If you have no idea what size restrictor orifice to use between the two pressure gauges, you can put a shut off valve in, and use a bit of trial and error to get a meaningful reading.

Because it is only a comparison tool there is no need for absolute accuracy or calibrated gauges, you are just comparing the flow through the machine against the flow through the restrictor, and if it is significant it will show up as a pressure drop.

Hope this helps


Ian Parkin29/08/2015 19:33:49
1020 forum posts
239 photos

I have sorted the problem now with the flow meter bought off ebay

I tried it on my compressor in my workshop connected up at 150psi for about an hour ( gauge rated to 100psi)

It seems fine its solid acrylic 1" x 1.5" with 2 tapped connections,I'm not sure what would happen if it failed coud it explode with shards of perspex eveywhere?

Anyway on connecting to the machines supply it was a simple matter to isolate each unit until one was apparent it was consuming lots of air at rest so panels off and the leak was good result with lots of time saved

after repairing the leak the flow meters ball was just off its rest at the bottom rising fully to the top if I actuated one valve so its nice and sensitive ( the scale is marked at 0-20 SCFH )


Ben how much roughly is that skf gadget?

Ben Spicer30/08/2015 16:23:40
8 forum posts
4 photos

Hi Ian,

The SKF detector is about £900 +VAT from what I can see online.
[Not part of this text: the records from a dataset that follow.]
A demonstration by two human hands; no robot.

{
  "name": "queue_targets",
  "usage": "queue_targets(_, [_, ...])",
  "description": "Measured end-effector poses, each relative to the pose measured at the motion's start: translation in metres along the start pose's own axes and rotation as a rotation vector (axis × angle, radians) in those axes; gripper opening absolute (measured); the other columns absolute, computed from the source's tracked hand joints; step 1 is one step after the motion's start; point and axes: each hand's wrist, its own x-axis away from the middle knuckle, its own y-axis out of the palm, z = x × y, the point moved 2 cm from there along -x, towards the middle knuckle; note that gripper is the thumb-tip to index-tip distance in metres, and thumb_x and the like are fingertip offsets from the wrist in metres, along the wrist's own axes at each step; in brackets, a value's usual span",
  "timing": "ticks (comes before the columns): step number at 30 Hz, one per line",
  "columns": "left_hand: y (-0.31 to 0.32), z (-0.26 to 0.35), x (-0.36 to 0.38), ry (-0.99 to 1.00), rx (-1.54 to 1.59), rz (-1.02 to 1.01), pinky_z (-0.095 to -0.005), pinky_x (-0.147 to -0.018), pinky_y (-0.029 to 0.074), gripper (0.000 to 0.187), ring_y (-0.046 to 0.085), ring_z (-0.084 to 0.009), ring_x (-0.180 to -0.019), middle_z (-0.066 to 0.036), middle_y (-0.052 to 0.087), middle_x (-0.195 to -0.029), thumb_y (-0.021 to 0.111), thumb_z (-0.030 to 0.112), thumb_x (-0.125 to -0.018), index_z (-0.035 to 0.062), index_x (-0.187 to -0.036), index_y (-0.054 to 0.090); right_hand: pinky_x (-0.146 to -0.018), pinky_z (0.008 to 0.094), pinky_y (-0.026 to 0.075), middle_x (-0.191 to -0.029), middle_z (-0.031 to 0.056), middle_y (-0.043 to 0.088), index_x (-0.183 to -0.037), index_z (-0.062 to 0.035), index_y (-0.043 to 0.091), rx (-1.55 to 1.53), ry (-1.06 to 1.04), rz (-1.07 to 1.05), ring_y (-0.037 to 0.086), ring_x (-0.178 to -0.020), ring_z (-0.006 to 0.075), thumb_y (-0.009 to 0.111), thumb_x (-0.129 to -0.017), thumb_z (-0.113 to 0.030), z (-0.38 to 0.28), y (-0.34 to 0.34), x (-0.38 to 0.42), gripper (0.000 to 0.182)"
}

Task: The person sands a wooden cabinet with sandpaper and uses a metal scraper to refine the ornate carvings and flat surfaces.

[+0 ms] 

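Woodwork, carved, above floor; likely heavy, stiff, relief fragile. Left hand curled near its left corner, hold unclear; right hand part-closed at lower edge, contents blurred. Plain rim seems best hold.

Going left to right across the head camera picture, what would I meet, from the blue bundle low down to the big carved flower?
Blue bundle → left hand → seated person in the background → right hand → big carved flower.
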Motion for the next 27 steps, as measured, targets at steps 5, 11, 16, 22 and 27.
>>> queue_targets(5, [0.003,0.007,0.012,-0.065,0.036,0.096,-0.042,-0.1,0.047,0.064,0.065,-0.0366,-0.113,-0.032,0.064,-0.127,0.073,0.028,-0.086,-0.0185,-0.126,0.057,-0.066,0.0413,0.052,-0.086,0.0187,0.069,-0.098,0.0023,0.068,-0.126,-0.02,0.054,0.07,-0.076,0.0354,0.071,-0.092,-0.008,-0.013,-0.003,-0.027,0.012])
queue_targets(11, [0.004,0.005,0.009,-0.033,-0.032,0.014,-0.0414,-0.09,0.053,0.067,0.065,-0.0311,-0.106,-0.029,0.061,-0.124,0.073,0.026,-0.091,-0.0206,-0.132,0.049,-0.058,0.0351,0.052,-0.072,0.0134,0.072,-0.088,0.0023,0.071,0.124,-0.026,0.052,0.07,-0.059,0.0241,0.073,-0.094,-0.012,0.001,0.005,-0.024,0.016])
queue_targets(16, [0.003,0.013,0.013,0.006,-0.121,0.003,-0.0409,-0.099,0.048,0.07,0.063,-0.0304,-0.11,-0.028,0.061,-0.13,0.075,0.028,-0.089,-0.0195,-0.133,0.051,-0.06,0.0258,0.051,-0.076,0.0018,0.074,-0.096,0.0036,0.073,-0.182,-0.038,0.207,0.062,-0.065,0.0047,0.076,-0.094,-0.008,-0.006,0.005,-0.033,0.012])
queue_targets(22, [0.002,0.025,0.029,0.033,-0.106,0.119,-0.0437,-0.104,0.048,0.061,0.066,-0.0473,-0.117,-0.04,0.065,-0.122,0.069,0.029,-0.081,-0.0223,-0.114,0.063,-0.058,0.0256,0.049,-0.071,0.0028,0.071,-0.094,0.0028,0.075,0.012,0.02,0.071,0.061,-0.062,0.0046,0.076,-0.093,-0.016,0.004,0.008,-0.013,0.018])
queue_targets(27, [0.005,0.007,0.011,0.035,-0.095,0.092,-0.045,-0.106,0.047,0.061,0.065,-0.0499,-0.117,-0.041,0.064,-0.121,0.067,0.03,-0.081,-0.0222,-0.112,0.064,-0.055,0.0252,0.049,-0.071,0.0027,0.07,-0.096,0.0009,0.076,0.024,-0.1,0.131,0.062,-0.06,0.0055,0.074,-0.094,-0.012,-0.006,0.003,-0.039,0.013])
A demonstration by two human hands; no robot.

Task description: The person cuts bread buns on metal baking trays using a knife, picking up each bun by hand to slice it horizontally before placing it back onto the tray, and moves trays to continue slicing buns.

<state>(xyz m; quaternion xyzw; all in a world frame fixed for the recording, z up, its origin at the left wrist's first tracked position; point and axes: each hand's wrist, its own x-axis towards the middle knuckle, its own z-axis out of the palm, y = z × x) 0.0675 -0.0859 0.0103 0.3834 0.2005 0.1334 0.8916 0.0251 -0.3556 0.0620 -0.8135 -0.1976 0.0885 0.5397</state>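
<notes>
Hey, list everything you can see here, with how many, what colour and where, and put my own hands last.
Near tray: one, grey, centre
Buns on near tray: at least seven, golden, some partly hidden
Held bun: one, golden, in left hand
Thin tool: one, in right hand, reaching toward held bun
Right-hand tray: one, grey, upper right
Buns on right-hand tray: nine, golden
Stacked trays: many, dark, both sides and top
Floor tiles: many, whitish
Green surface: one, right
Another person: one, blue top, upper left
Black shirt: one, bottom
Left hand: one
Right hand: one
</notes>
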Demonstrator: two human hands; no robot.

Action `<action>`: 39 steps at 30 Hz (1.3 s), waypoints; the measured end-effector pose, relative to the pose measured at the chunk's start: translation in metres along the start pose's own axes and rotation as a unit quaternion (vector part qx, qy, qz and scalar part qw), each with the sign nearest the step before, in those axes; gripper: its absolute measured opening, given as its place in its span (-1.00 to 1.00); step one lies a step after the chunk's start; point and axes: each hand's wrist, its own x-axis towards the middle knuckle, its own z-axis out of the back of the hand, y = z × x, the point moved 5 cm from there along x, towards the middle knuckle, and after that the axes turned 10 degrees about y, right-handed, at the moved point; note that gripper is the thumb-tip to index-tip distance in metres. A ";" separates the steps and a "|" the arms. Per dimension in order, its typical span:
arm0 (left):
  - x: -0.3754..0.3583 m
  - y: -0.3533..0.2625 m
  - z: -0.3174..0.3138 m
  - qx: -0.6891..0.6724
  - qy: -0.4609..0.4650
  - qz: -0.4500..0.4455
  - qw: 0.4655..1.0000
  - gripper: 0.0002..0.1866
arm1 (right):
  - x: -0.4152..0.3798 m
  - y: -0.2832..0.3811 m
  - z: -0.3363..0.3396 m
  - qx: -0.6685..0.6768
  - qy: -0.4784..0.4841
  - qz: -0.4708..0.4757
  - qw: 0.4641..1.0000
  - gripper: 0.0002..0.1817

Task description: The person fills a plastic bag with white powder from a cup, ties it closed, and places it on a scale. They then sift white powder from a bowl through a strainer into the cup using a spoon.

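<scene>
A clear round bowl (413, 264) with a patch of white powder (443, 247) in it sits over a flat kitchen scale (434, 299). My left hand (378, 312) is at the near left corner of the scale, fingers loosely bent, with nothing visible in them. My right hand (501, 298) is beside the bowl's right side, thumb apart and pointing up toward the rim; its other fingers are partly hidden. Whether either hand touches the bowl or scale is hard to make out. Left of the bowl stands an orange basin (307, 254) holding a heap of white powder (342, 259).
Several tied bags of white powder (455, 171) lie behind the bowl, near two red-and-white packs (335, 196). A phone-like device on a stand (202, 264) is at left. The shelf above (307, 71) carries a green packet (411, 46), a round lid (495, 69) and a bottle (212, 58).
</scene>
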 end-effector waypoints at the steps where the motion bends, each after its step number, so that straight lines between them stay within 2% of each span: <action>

There might be a newer one out now or something but that's the price that's online. I wouldn't want to drop it .


Les Jones 130/08/2015 19:51:31
2255 forum posts
156 photos

Hi Ian,
How about using a water flow meter. Although they are designed for water I cannot see why they should not work with compressed air. (The calibration would probably be wrong but I suspect you only need a comparative reading.) They work by the flow rotating an impeller. If my conversion is correct then 4 cu ft per minute would be 113 litres per minute so one like this would probably be OK


They are rated at 2 megapascals which is 290 PSI

The output is a frequency so you should be able to find a digital multimeter that has a frequency range to display the output. It would also have the advantage that you could have along lead to the display so you could see the result of opening and closing valves to isolate sections of the machine.


Ian Parkin30/08/2015 20:11:58
1020 forum posts
239 photos


that looks great i'l order one of those to play with


Les Jones 131/08/2015 08:14:31
2255 forum posts
156 photos

Hi Ian,
Overnight it occurred to me that the 4 cu ft per minute may be the free air delivery rating of the compressor. (Rather than the volume of air per minute actually at 150 PSI) If this is the case then the actual volume of air at 150 PSI would be about a tenth of this. (0.4 cu ft per minute or 11.3 litres per minute.) If this is so then a smaller flow meter would be more suitable. If you search on ebay for "flow meter" you will find many flow meters that amy be suitable. You can also find "ultrasonic leak detectors" on ebay.